> Brief: Look through the listing below, and wherever a line has the string "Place", copy it.
■ ■ ■
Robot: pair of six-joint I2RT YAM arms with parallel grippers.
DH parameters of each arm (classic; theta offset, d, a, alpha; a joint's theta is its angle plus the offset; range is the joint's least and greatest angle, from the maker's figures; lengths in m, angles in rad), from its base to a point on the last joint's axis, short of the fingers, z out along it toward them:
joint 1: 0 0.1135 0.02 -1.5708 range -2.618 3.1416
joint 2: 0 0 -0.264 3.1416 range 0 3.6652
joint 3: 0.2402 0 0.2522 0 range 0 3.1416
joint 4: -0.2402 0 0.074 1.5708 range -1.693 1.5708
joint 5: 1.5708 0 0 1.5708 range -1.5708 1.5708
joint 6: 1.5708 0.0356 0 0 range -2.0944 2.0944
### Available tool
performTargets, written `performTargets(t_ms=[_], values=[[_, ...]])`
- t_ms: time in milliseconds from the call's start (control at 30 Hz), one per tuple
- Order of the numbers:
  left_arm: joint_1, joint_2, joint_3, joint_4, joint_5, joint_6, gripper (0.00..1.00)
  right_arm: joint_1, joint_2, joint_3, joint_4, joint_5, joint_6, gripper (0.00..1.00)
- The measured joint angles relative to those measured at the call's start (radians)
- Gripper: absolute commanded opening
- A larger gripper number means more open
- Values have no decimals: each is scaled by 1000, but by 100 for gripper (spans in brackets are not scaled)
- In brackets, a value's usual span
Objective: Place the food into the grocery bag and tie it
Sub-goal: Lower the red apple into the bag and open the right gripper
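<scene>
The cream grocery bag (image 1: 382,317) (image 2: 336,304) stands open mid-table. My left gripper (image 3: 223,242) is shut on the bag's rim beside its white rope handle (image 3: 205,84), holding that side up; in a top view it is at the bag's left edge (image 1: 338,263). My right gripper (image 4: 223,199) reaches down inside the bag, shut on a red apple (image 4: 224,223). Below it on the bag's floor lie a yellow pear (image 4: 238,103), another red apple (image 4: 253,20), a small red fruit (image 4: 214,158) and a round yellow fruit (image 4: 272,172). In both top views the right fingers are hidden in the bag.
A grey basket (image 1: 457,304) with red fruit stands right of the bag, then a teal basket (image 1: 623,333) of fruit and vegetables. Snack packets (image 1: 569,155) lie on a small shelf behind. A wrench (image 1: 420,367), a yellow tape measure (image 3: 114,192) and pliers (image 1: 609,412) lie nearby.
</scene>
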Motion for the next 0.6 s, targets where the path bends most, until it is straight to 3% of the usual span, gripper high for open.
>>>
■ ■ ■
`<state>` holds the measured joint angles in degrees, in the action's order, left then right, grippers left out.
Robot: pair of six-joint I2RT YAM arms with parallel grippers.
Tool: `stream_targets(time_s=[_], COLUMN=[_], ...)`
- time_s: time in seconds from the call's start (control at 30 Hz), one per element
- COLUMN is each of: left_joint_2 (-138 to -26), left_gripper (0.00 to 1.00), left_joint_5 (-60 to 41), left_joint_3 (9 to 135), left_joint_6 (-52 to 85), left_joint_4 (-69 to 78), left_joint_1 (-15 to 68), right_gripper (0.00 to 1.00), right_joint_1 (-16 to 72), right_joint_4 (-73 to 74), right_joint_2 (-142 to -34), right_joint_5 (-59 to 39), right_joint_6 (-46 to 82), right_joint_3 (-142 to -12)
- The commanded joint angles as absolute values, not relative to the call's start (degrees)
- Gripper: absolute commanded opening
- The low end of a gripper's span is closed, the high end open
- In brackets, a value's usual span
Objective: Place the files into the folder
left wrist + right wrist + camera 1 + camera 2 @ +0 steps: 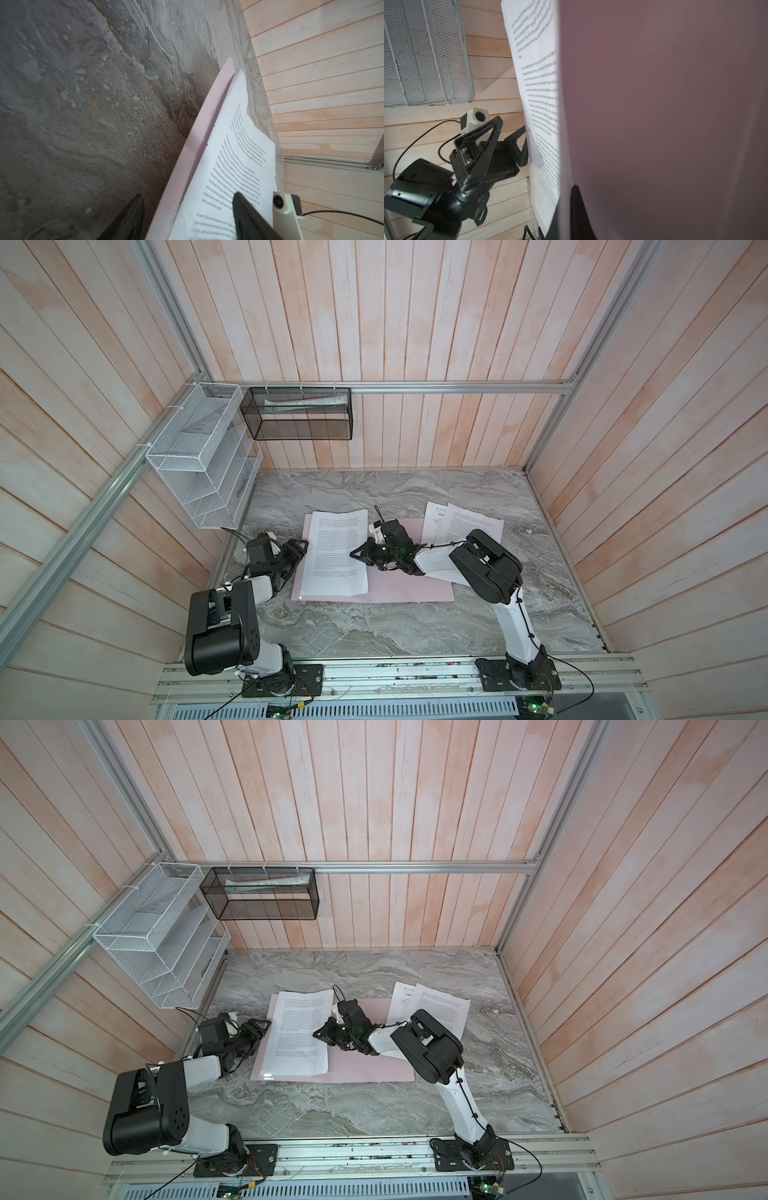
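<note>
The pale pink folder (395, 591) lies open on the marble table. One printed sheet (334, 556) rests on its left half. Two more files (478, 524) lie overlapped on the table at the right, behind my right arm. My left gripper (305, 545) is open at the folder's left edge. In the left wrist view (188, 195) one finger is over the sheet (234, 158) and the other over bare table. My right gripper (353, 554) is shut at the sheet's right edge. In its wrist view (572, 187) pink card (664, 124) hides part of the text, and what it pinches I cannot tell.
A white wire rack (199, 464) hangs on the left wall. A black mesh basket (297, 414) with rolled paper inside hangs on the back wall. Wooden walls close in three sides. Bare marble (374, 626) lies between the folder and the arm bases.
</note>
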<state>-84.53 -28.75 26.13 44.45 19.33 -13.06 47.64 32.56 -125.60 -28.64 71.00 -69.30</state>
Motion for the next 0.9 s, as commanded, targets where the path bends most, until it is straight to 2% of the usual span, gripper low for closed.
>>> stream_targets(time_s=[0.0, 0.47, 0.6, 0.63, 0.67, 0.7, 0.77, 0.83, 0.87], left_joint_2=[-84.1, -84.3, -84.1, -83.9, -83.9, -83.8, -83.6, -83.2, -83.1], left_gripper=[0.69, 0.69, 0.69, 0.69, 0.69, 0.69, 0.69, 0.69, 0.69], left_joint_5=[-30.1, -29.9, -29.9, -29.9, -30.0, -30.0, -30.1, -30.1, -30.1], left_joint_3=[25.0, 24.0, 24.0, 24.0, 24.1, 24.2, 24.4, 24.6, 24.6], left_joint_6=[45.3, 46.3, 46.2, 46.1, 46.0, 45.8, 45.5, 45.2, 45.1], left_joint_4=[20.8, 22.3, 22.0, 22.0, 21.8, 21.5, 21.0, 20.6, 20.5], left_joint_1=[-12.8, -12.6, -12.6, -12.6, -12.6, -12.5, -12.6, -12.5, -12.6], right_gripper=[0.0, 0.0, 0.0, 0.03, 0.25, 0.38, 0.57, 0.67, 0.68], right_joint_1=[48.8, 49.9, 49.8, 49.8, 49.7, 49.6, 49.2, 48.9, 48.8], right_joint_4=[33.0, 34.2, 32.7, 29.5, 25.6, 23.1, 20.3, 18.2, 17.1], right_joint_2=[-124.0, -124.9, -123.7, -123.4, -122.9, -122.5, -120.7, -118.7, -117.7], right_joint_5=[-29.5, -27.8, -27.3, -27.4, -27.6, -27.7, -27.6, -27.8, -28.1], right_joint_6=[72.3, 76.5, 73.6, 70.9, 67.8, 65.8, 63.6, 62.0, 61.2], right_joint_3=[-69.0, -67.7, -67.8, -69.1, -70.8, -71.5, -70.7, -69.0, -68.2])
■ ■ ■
> Completed exercise:
Objective: Place the food into the grocery bag and tie it
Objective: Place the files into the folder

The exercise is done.